PROMPT:
Tally up the lines below with "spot" in them. Answer with the number only.

RECORDS:
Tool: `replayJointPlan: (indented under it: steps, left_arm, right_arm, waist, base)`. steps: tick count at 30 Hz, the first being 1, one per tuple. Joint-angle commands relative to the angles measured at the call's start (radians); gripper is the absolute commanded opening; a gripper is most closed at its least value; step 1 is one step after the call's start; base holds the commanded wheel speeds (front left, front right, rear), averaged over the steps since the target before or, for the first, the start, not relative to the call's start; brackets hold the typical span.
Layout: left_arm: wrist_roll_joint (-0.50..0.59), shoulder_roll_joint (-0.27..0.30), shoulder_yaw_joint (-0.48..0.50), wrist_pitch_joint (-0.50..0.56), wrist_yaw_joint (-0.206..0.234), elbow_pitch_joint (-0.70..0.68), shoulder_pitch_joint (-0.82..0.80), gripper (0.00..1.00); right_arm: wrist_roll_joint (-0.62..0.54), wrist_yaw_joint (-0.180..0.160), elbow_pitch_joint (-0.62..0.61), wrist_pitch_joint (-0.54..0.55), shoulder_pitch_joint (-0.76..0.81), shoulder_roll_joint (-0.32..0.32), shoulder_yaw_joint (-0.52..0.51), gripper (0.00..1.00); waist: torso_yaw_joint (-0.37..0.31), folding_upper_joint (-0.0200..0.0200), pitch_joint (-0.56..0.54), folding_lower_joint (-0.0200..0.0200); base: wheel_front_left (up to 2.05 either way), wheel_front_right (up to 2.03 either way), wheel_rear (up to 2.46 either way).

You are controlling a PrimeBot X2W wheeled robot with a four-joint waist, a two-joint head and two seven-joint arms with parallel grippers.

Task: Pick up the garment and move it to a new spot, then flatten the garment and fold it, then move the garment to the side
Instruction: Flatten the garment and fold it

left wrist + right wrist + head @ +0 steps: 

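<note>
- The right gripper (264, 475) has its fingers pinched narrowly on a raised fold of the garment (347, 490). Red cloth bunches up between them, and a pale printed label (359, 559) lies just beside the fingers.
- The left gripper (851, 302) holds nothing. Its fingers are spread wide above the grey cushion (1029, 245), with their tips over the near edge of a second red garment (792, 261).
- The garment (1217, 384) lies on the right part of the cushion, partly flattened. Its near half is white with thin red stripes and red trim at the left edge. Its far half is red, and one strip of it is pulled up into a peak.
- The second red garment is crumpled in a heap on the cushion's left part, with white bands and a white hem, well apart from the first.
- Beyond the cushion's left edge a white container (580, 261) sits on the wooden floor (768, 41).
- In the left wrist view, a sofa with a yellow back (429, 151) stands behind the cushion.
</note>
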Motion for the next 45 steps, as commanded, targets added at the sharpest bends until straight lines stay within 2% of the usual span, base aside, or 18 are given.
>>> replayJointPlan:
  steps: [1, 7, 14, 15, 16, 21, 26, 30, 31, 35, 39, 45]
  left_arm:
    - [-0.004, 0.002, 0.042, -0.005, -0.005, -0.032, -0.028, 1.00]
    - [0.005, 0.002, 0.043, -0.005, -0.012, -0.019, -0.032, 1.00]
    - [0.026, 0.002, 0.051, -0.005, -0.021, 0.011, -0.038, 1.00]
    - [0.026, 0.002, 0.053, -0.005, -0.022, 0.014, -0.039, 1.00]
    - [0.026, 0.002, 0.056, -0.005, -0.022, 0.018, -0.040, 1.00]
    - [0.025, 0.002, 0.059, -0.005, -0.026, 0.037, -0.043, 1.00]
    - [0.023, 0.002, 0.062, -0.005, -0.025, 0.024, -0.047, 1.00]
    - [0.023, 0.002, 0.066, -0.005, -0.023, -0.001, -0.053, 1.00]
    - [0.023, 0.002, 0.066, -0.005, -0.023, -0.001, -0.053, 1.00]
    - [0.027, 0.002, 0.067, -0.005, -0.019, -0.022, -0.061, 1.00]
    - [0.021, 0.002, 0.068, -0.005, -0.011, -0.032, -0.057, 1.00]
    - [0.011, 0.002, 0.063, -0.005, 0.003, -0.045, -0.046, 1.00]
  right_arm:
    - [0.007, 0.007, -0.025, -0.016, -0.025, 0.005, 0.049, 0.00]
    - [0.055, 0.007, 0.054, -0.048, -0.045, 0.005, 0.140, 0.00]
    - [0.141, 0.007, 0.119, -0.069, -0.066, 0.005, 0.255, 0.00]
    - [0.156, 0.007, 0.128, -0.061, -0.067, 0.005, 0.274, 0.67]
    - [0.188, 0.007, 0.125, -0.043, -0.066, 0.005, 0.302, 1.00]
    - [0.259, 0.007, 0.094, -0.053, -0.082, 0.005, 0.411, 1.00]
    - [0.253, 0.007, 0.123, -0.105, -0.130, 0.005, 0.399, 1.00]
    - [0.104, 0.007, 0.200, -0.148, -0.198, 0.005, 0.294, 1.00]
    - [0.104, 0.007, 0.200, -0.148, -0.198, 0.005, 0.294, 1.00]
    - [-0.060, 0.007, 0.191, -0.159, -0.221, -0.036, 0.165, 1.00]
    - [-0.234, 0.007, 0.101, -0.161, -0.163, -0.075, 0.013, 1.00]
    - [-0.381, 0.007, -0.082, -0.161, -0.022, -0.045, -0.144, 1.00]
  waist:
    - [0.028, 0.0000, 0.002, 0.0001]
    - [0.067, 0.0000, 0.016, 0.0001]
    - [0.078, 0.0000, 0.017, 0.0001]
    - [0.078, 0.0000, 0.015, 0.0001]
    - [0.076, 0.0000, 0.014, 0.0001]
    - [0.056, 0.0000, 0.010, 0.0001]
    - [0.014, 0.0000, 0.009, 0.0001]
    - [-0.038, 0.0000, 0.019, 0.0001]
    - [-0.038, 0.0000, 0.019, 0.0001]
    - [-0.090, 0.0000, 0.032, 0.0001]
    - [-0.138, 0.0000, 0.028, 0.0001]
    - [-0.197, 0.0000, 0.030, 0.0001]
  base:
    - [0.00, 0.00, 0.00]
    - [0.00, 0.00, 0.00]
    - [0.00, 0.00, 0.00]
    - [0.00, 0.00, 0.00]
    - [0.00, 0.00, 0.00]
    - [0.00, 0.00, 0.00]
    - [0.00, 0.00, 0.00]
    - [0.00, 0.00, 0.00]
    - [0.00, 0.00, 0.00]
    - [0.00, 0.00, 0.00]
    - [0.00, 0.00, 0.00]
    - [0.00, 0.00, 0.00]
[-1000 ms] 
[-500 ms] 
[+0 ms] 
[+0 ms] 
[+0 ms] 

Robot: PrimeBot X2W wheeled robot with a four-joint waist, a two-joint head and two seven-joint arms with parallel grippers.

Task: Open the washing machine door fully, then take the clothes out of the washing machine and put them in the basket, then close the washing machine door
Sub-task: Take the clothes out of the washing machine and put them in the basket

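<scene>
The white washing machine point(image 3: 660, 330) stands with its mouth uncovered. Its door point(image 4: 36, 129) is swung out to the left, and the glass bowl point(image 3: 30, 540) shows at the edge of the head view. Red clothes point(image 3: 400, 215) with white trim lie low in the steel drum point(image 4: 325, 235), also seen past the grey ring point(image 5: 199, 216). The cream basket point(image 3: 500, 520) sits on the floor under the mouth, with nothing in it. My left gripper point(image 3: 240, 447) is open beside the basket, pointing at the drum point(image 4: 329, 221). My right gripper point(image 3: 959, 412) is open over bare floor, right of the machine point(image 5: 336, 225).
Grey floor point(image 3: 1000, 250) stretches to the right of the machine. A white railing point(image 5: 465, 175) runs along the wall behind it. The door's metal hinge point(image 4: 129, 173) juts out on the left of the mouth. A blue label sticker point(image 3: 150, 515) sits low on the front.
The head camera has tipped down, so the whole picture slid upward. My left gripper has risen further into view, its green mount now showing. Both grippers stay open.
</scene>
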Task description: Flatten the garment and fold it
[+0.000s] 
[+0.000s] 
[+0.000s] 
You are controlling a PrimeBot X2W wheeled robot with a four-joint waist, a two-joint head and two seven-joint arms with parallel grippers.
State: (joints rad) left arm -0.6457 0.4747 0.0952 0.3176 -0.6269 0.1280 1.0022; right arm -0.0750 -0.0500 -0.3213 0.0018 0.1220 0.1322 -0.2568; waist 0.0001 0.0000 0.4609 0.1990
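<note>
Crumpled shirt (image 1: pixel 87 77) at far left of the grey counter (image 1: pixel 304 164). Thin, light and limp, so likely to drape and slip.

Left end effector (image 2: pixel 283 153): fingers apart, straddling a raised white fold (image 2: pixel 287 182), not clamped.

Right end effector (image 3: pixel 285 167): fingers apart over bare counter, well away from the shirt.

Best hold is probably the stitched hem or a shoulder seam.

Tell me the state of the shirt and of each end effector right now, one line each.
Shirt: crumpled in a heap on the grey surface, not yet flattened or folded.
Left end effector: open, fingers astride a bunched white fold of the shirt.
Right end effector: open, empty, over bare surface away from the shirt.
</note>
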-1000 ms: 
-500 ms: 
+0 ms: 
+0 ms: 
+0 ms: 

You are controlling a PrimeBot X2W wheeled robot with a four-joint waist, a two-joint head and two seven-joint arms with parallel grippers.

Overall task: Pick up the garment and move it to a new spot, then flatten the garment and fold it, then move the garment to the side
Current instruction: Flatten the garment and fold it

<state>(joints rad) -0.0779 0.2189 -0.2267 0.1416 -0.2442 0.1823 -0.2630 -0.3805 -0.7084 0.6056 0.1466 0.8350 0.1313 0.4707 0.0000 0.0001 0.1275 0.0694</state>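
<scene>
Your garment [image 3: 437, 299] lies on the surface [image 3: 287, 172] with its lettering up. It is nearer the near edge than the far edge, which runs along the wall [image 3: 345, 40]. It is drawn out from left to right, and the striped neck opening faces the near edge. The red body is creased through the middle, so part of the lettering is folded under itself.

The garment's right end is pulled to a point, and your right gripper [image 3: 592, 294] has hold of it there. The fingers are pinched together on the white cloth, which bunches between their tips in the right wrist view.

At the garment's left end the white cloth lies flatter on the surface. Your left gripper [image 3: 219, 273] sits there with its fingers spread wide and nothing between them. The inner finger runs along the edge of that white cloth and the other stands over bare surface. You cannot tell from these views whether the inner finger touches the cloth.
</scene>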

RESPONSE:
2